I went to my doctor the next morning. The doctor sent me for an xray. I took a half day off from work and went to get it done. The thoughts then were pulled muscle, ligament, or something along those lines. Monday morning - nothing. No results.

Monday afternoon the office gets to Kerry, saying they are trying to get to me. Seems the doctor wants me to come in for a follow up ASAP. OK scare the hell out of me why don't you. So I say I'll come on in. Nope - he has left for the day, first thing available in 8am Tuesday. So why tell me ASAP if he can't see me ASAP?

Tuesday morning 8 am:

I have cancer. Excuse me, say that again....

They have found lesions on my bone that indicate the presence of cancer.
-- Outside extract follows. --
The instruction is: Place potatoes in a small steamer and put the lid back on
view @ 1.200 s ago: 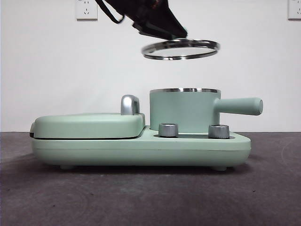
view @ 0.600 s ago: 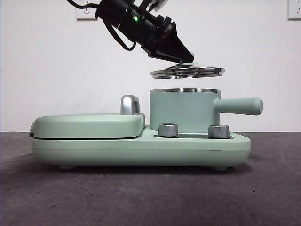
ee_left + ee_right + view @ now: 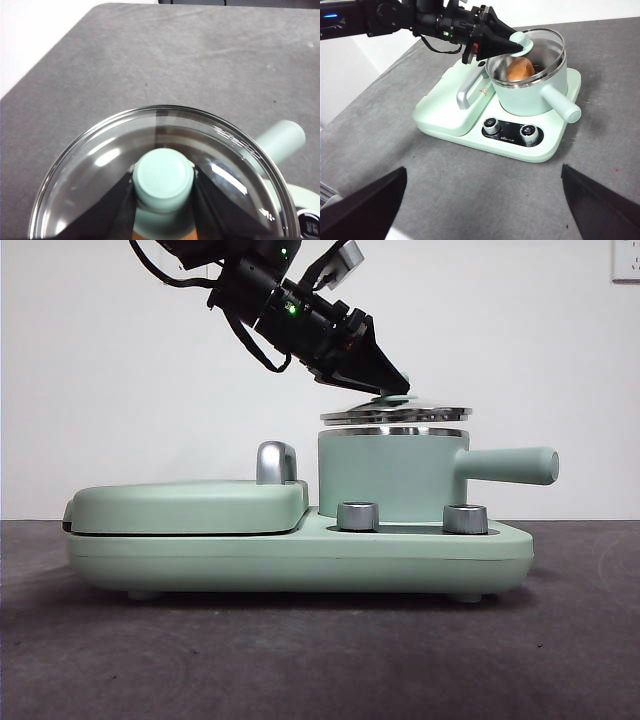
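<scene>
The left claw (image 3: 392, 390), clamped on the lid's (image 3: 396, 417) knob, has lowered it from above onto the steamer's (image 3: 390, 475) rim, potato (image 3: 520, 69) inside, so only release remains; right claw (image 3: 482, 200) waits open.

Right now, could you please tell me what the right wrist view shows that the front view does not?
Only the right wrist view shows the orange-brown lumpy potato inside the mint-green cylindrical pot, seen through the glass, and the right gripper open above the table. Only the front view shows a white wall socket. Both show the left gripper shut on the knob of the round steel-rimmed lid at the pot's rim.
</scene>
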Motion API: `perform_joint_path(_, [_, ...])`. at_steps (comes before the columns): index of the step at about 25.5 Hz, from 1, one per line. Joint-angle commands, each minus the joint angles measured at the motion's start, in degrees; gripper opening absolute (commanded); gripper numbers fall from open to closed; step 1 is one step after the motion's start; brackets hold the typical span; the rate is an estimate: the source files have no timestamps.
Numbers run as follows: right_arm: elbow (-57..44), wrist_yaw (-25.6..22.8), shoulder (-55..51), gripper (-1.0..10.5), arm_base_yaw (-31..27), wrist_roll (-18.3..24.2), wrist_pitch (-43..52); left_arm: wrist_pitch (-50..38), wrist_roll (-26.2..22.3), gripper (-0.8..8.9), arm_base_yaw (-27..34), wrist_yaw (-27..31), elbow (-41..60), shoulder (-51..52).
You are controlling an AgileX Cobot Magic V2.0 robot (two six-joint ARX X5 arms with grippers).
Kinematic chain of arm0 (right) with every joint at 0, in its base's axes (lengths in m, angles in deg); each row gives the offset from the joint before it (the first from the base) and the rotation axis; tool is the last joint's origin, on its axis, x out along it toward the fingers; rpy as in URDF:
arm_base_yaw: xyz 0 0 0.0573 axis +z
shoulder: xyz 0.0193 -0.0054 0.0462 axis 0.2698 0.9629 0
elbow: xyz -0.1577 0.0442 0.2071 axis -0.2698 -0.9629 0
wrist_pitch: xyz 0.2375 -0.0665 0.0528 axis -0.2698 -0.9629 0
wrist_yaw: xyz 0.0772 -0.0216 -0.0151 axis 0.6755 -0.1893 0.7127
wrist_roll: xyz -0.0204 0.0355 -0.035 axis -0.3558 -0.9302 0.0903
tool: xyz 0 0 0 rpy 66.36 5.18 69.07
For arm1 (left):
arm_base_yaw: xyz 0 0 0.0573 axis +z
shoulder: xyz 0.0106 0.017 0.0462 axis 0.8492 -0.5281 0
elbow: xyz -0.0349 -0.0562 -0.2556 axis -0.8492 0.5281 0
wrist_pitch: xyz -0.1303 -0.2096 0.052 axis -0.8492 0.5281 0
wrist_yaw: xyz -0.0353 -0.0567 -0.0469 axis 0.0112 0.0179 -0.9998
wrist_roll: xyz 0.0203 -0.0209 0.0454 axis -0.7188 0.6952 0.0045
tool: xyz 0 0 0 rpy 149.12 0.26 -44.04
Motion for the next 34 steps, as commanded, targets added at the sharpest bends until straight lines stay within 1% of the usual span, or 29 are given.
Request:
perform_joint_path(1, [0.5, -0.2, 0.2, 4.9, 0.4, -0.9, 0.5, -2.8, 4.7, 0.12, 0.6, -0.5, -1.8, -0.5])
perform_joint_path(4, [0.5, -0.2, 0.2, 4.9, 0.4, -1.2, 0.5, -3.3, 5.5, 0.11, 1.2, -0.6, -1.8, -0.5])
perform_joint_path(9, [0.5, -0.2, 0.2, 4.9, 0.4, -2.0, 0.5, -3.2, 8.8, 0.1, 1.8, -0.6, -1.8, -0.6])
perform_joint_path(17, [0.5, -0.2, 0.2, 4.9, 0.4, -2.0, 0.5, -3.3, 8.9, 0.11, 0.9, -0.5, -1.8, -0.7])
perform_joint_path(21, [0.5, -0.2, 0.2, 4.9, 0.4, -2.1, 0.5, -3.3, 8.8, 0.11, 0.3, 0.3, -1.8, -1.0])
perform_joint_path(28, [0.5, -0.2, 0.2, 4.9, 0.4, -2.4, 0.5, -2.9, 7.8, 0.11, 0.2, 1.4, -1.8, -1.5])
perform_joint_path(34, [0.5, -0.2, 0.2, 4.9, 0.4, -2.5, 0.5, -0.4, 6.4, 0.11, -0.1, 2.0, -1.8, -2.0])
Cancer of this type and in this place isn't isolated to this place it would have to have metastasised. K turns white as the best cotton sheet I have ever seen. I feel like I have just grabbed ahold of a piano falling from.... somewhere higher than I ever want to freakin be. Get me the hell off this ride before it starts! I don't like horror movies, practical jokes, or unhappy endings - I don't want to be part of this story line.

He keeps talking about cancer..... I keep hearing cancer. Nothing else. No options. Just cancer. K is crying. I am crying. I am not sick! I can't be. No wait loss. No signs, nothing. I am healthy. Wake me the hell up.

He wants to send me for an MRI - get me in NOW! I tell him. Whatever it takes. He leaves the room to make some calls and I begin thinking things I don't want to think about. K, the kids, my family, omg how do I tell my parents? The kids? What will happen.....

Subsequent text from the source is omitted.